Chapter 14 — STATISTICS

Two events are said to be mutually exclusive if they cannot occur simultaneously. Mathematically,

\[ E \cap F = \varnothing \]

This means there is no common outcome between the events. If even a single outcome is common, the events are not mutually exclusive.

• Step 1: Write the sample space of experiment
• Step 2: Define both events explicitly
• Step 3: Find intersection \(E \cap F\)
• Step 4: Check if intersection is empty or not
• Step 5: Conclude using definition

The sample space for a single throw of a fair die is:

\[ S = \{1,2,3,4,5,6\} \]

Event \(E\): Die shows 4

\[ E = \{4\} \]

Event \(F\): Die shows an even number

\[ F = \{2,4,6\} \]

Now, we find the intersection of events \(E\) and \(F\).

\[ E \cap F = \{4\} \cap \{2,4,6\} \]

The common element in both sets is:

\[ E \cap F = \{4\} \]

Since the intersection contains an element, i.e., it is not empty, we conclude:

\[ E \cap F \neq \varnothing \]

Therefore, events \(E\) and \(F\) are not mutually exclusive.

Also, if event \(E\) occurs (i.e., outcome is 4), then event \(F\) automatically occurs, because 4 is an even number.

• This concept is directly used in probability addition rule: \[ P(E \cup F) = P(E) + P(F) - P(E \cap F) \]
• In Board exams, 1–2 mark conceptual questions often test mutual exclusivity
• In JEE Main, this idea appears in event classification and conditional probability
• In advanced problems, confusion between independent and mutually exclusive events is common

In probability, events are subsets of the sample space.

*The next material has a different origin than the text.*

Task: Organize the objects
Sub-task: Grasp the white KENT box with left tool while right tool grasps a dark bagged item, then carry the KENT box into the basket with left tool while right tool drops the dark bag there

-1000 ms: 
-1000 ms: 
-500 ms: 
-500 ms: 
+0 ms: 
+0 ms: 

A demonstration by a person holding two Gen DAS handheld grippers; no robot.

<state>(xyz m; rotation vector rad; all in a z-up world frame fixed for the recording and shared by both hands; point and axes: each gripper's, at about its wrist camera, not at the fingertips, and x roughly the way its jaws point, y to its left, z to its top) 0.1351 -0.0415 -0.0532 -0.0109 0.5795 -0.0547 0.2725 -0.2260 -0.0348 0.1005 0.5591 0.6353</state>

Operations on events follow set theory:

• \(A \cup B\): outcomes in either \(A\) or \(B\)
• \(A \cap B\): outcomes common to both
• \(A - B\): outcomes in \(A\) but not in \(B\)
• \(A'\): complement of \(A\), i.e., outcomes not in \(A\)

• Step 1: Write sample space
• Step 2: Define each event explicitly
• Step 3: Apply set operations carefully
• Step 4: Compute complement using sample space
• Step 5: Verify results logically

The sample space for a single throw of a die is:

\[ S = \{1,2,3,4,5,6\} \]

Now define each event:

(i) Number less than 7: \[ A = \{1,2,3,4,5,6\} \]

(ii) Number greater than 7: No such outcome exists in \(S\), therefore \[ B = \varnothing \]

(iii) Multiple of 3: \[ C = \{3,6\} \]

(iv) Number less than 4: \[ D = \{1,2,3\} \]

(v) Even number greater than 4: Even numbers are \(2,4,6\), among these only 6 satisfies condition: \[ E = \{6\} \]

(vi) Number not less than 3: \[ F = \{3,4,5,6\} \]

Now compute required operations step by step:

\[ \begin{aligned} A \cup B &= \{1,2,3,4,5,6\} \cup \varnothing \\&= \{1,2,3,4,5,6\} \end{aligned} \]

\[ \begin{aligned} A \cap B &= \{1,2,3,4,5,6\} \cap \varnothing \\&= \varnothing \end{aligned} \]

\[ \begin{aligned} B \cup C &= \varnothing \cup \{3,6\} \\&= \{3,6\} \end{aligned} \]

\[ \begin{aligned} E \cap F &= \{6\} \cap \{3,4,5,6\} \\&= \{6\} \end{aligned} \]

\[ \begin{aligned} D \cap E &= \{1,2,3\} \cap \{6\} \\&= \varnothing \end{aligned} \]

\[ \begin{aligned} A - C &= \{1,2,3,4,5,6\} - \{3,6\} \\&= \{1,2,4,5\} \end{aligned} \]

\[ \begin{aligned} D - E &= \{1,2,3\} - \{6\} \\&= \{1,2,3\} \end{aligned} \]

First find complement of \(F\):

\[ \begin{aligned} F' &= S - F \\&= \{1,2,3,4,5,6\} - \{3,4,5,6\} \\&= \{1,2\} \end{aligned} \]

Now, \[ \begin{aligned} E \cap F' &= \{6\} \cap \{1,2\} \\&= \varnothing \end{aligned} \]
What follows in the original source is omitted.